Exercise directions | Using the material below, print a verbatim copy of every line from the one containing "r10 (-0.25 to" through the one containing "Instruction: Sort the", inclusive, and omit the pictures.
BEGIN Materials provided
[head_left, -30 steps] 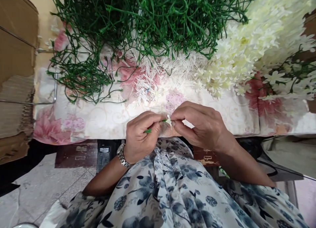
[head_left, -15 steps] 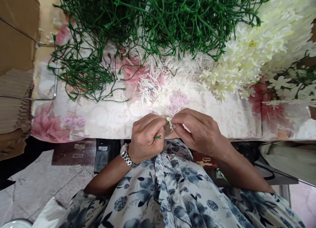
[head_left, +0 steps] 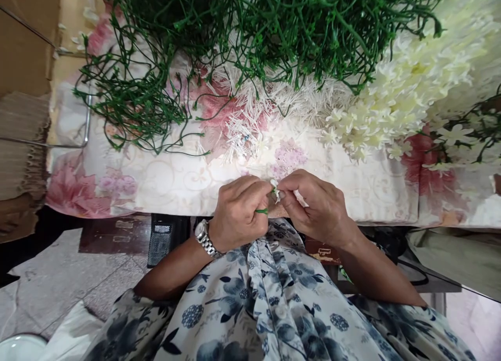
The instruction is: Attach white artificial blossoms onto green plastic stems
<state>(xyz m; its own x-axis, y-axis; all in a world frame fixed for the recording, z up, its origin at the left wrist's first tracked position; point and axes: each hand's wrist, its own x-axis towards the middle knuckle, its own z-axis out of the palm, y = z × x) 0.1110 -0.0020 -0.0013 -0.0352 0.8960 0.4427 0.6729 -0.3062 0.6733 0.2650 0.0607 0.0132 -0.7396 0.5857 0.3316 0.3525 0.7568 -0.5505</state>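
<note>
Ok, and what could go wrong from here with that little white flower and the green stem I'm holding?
The white flower is small and pinched in the fingertips of your right hand, near the edge of the tablecloth, so it might slip and drop off. The green stem mostly hides inside your left hand, so it could bend unnoticed. The pile of green stems looks tangled; pulling one might drag others.

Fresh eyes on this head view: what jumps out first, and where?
First, the big tangle of green stems across the top, with a heap of pale flowers to its right. Next, low in the middle, the left hand holds a stem while the right hand pinches a small white flower. A silver watch stands out on the left wrist.
</note>
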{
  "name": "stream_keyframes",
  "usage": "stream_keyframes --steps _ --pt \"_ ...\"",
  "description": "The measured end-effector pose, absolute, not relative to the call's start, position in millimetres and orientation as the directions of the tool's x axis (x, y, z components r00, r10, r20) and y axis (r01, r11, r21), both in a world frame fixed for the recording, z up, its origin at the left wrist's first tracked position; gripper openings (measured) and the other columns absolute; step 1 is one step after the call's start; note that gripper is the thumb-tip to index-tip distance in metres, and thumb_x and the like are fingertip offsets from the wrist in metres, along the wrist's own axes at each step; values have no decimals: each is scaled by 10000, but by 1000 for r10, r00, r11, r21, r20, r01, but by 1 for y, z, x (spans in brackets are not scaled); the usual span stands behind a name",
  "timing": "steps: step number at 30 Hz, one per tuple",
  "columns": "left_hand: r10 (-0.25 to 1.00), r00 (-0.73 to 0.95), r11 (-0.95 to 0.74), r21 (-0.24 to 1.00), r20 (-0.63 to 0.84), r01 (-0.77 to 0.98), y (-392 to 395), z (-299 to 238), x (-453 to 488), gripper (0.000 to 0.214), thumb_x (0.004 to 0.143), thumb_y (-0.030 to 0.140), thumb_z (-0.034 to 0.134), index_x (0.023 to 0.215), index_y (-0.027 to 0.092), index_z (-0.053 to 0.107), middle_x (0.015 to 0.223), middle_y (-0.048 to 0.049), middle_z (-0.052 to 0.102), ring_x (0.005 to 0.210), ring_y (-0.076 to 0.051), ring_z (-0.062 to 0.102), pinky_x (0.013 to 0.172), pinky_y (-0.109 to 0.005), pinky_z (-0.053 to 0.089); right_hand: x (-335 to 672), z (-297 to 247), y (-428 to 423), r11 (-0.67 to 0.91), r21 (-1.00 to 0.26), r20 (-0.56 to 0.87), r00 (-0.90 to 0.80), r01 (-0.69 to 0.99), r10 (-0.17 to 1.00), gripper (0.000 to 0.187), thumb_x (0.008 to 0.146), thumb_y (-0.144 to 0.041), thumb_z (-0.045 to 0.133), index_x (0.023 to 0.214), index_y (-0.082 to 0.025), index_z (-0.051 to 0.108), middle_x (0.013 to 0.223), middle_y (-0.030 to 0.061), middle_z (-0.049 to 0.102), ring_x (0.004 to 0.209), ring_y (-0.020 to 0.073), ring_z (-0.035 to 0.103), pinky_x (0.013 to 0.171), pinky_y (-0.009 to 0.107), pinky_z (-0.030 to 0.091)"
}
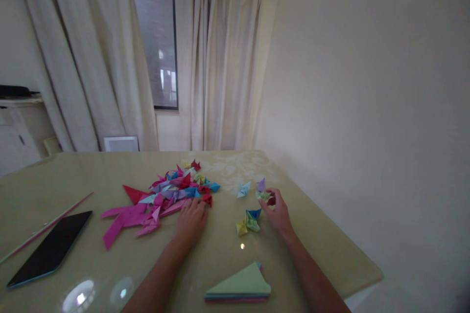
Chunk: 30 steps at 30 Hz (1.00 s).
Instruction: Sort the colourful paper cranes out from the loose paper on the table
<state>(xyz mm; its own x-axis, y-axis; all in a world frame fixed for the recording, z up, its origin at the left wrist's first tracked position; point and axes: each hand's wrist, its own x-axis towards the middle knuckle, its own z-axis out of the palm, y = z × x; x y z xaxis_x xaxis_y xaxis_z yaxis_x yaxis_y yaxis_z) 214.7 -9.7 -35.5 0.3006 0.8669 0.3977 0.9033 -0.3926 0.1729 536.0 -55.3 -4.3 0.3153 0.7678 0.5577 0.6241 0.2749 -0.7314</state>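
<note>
My left hand (191, 220) lies palm down at the near edge of a pile of folded paper pieces (174, 188) in pink, red, blue and purple. Its fingers stretch forward and touch the pile. Between the thumb and fingers of my right hand (278, 211) is a pale green origami piece (263, 195). Just behind that piece stands a purple origami piece (261, 185), and a light blue one (243, 189) sits to its left. Nearer to me, a small cluster has a yellow piece (241, 227), a green piece (252, 222) and a dark blue piece (253, 213).
A stack of folded paper triangles (238, 282) lies at the table's front. On the left are a black tablet (51, 249) and a thin pink and green stick (47, 226). The table (323, 239) has its right edge along a white wall; curtains hang behind.
</note>
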Motion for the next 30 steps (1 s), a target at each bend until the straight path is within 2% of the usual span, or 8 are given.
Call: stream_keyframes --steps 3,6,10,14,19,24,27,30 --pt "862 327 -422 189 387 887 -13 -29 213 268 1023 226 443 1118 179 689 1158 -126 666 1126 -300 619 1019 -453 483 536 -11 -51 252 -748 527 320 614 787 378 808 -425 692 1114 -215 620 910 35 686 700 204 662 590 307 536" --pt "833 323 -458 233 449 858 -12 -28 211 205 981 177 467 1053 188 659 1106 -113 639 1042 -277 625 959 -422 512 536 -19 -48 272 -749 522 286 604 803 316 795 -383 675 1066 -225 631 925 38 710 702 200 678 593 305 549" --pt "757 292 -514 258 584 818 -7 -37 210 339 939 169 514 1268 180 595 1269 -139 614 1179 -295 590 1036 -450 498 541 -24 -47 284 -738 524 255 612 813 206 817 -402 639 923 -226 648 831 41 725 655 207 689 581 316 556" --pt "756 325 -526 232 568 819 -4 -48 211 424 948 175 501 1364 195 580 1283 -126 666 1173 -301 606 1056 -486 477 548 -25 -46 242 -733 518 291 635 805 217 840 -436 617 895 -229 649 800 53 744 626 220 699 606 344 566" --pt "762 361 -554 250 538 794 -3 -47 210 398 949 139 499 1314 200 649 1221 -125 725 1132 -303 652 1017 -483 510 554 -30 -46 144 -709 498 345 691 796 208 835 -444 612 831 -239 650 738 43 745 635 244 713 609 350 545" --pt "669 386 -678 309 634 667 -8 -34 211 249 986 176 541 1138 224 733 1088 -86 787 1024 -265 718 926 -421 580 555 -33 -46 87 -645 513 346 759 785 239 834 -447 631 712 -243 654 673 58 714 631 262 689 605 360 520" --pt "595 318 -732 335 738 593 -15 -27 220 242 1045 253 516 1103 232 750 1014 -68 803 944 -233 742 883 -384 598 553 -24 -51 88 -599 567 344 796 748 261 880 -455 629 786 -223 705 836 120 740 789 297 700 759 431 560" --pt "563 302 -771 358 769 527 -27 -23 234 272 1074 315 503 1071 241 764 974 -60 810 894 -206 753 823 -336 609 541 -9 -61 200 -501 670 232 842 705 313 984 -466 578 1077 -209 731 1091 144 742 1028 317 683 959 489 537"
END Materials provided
Response for this exercise |
  "columns": "left_hand: r10 (-0.25 to 1.00), r00 (-0.73 to 0.95), r11 (-0.95 to 0.74), r21 (-0.24 to 1.00), r20 (-0.63 to 0.84), r01 (-0.77 to 0.98), y (-392 to 395), z (-299 to 238), x (-453 to 488), gripper (0.000 to 0.214), thumb_x (0.004 to 0.143), thumb_y (-0.030 to 0.140), thumb_z (-0.034 to 0.134), index_x (0.023 to 0.215), index_y (-0.027 to 0.092), index_z (-0.053 to 0.107), middle_x (0.015 to 0.223), middle_y (-0.048 to 0.049), middle_z (-0.052 to 0.102), ring_x (0.005 to 0.210), ring_y (-0.076 to 0.051), ring_z (-0.062 to 0.102), pinky_x (0.013 to 0.172), pinky_y (-0.109 to 0.005), pinky_z (-0.053 to 0.089); right_hand: x (-335 to 672), z (-297 to 247), y (-428 to 423), r11 (-0.67 to 0.91), r21 (-1.00 to 0.26), r20 (-0.56 to 0.87), r00 (-0.90 to 0.80), r01 (-0.69 to 0.99), r10 (-0.17 to 1.00), gripper (0.000 to 0.187), thumb_x (0.008 to 0.146), thumb_y (-0.144 to 0.041), thumb_z (-0.045 to 0.133), index_x (0.023 to 0.214), index_y (-0.082 to 0.025), index_z (-0.051 to 0.108), middle_x (0.013 to 0.223), middle_y (-0.030 to 0.061), middle_z (-0.049 to 0.102), ring_x (0.004 to 0.209), ring_y (-0.020 to 0.073), ring_z (-0.035 to 0.103), pinky_x (0.013 to 0.171), pinky_y (-0.009 to 0.107), pinky_z (-0.030 to 0.091)"
}
Chunk: 30 steps at 30 Hz (1.00 s).
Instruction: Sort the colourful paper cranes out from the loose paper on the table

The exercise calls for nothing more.